Task: Please write out word for word the opening lines of the material, including the line with "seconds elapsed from" as the last.

Source material:

┌────────

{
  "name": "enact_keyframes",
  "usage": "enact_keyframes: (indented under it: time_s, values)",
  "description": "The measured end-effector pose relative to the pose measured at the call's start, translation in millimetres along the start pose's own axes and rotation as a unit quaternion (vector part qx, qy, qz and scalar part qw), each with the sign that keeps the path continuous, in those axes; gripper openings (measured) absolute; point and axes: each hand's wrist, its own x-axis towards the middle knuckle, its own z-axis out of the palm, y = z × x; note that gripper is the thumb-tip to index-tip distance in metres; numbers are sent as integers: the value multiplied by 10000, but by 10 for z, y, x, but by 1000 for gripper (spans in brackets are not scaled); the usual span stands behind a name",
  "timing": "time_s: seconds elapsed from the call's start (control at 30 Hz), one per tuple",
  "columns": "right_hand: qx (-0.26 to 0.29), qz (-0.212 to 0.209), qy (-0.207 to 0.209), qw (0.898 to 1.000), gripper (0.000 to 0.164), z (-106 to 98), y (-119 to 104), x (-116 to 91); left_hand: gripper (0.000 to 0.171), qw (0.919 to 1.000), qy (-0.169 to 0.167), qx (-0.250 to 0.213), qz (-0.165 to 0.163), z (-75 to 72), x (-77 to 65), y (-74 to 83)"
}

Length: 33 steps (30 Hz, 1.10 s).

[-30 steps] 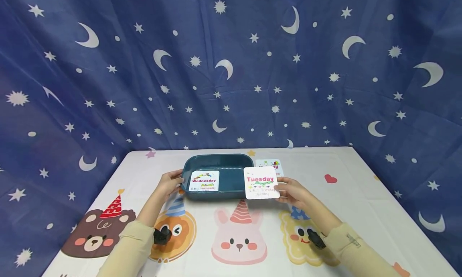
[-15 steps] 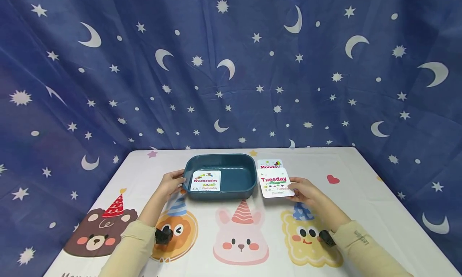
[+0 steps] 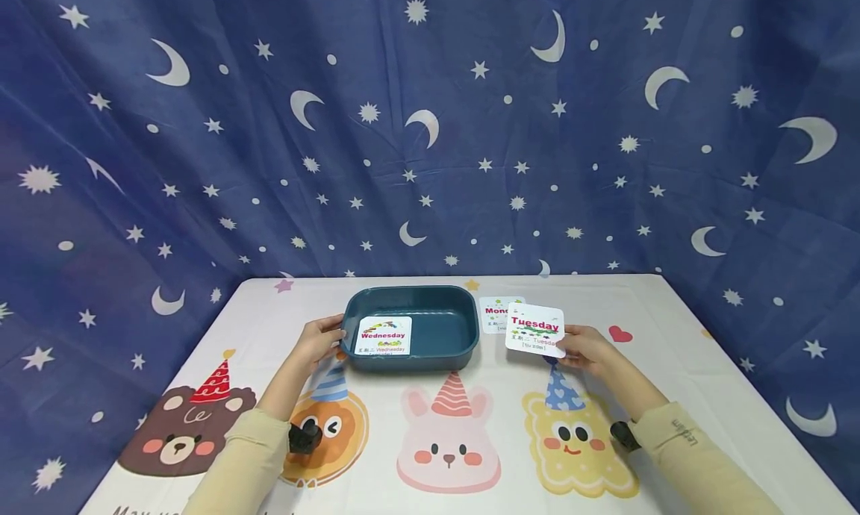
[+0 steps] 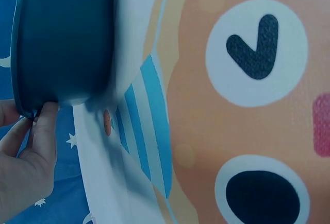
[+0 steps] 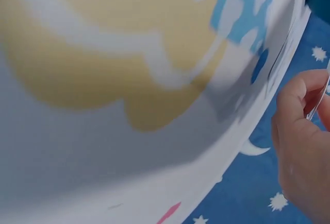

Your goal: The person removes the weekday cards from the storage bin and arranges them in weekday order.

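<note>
A dark teal rectangular tray (image 3: pixel 440 363) with rounded corners stands near the far edge of the table. My left hand (image 3: pixel 319 342) pinches its left end at the rim; in the left wrist view thumb and fingers lie on either side of that rim. Inside the tray, toward its left, sits a white card printed "Wednesday" (image 3: pixel 384 336). To the tray's right, my right hand (image 3: pixel 587 349) pinches the right edge of a tilted "Tuesday" card (image 3: pixel 535 340). Behind that card a "Monday" card (image 3: pixel 493 321) lies on the table, its right part covered in the head view.
A white tablecloth (image 3: pixel 349 440) with cartoon animals and party hats covers the table. Behind it hangs a blue curtain (image 3: pixel 430 194) with moons and stars. Small black devices (image 3: pixel 304 438) sit at both wrists.
My right hand has carried the Tuesday card rightward, from over the tray's right end to beside it, uncovering much of the Monday card. My left hand keeps its hold on the tray.
</note>
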Motion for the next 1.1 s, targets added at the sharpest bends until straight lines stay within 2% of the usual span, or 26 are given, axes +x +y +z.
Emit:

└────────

Answer box:
{
  "name": "enact_keyframes",
  "usage": "enact_keyframes: (indented under it: time_s, values)",
  "description": "The measured end-effector pose relative to the pose measured at the call's start, translation in millimetres along the start pose's own axes and rotation as a unit quaternion (vector part qx, qy, qz and scalar part qw), each with the sign that keeps the path continuous, in those axes; gripper openings (measured) absolute; point and axes: each hand's wrist, its own x-axis towards the middle knuckle, its own z-axis out of the palm, y = z × x; note that gripper is the thumb-tip to index-tip distance in metres; numbers are sent as integers: the value multiplied by 10000, but by 10 for z, y, x, but by 1000 for gripper (spans in brackets are not scaled); the usual span stands behind a name",
  "timing": "time_s: seconds elapsed from the call's start (control at 30 Hz), one per tuple",

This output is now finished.